_WHAT YOU WILL DO:_ The listing that follows should be reproduced exactly, line for line.

★ ★ ★ ★ ★

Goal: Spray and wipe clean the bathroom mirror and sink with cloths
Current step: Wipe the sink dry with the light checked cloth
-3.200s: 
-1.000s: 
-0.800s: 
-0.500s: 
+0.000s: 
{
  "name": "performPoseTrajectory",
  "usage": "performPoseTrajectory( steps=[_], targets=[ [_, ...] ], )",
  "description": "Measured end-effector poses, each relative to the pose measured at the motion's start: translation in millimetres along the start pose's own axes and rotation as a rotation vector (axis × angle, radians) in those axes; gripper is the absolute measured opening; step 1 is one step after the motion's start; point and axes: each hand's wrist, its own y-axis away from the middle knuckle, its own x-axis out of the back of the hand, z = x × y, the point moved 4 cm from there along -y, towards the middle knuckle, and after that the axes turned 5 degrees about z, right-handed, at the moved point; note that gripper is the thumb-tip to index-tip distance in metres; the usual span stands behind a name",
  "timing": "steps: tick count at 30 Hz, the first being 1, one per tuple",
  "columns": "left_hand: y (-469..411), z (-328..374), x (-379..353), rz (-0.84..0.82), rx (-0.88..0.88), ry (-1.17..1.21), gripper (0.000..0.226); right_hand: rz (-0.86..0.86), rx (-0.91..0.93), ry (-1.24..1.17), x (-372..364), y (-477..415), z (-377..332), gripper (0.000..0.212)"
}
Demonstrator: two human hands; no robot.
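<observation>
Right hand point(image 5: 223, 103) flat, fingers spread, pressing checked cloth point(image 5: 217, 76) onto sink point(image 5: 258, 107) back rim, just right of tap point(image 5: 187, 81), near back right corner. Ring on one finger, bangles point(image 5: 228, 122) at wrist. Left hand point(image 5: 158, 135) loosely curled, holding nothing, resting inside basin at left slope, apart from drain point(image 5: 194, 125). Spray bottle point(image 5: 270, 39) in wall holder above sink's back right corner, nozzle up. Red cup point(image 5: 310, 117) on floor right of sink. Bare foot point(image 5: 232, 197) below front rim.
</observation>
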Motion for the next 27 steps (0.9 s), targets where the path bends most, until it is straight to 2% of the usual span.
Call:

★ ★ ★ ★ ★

_RESULT OF THIS EXERCISE:_
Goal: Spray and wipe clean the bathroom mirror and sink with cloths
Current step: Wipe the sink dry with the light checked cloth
-3.200s: 
-1.000s: 
-0.800s: 
-0.500s: 
+0.000s: 
{
  "name": "performPoseTrajectory",
  "usage": "performPoseTrajectory( steps=[_], targets=[ [_, ...] ], )",
  "description": "Measured end-effector poses, each relative to the pose measured at the motion's start: translation in millimetres along the start pose's own axes and rotation as a rotation vector (axis × angle, radians) in those axes; gripper is the absolute measured opening; step 1 is one step after the motion's start; point and axes: each hand's wrist, its own y-axis away from the middle knuckle, its own x-axis out of the back of the hand, z = x × y, the point moved 4 cm from there along -y, towards the middle knuckle, and after that the axes turned 5 degrees about z, right-handed, at the moved point; note that gripper is the thumb-tip to index-tip distance in metres; the usual span stands behind a name",
  "timing": "steps: tick count at 30 Hz, the first being 1, one per tuple",
  "columns": "left_hand: y (-469..411), z (-328..374), x (-379..353), rz (-0.84..0.82), rx (-0.88..0.88), ry (-1.17..1.21), gripper (0.000..0.226); right_hand: rz (-0.86..0.86), rx (-0.91..0.93), ry (-1.24..1.17), x (-372..364), y (-477..415), z (-377..332), gripper (0.000..0.212)"
}
Demonstrator: two human hands; no robot.
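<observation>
Right hand point(image 5: 223, 103) flat, fingers spread, pressing checked cloth point(image 5: 217, 76) onto sink point(image 5: 258, 107) back rim, just right of tap point(image 5: 187, 81), near back right corner. Ring on one finger, bangles point(image 5: 228, 122) at wrist. Left hand point(image 5: 158, 135) loosely curled, holding nothing, resting inside basin at left slope, apart from drain point(image 5: 194, 125). Spray bottle point(image 5: 270, 39) in wall holder above sink's back right corner, nozzle up. Red cup point(image 5: 310, 117) on floor right of sink. Bare foot point(image 5: 232, 197) below front rim.
</observation>
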Motion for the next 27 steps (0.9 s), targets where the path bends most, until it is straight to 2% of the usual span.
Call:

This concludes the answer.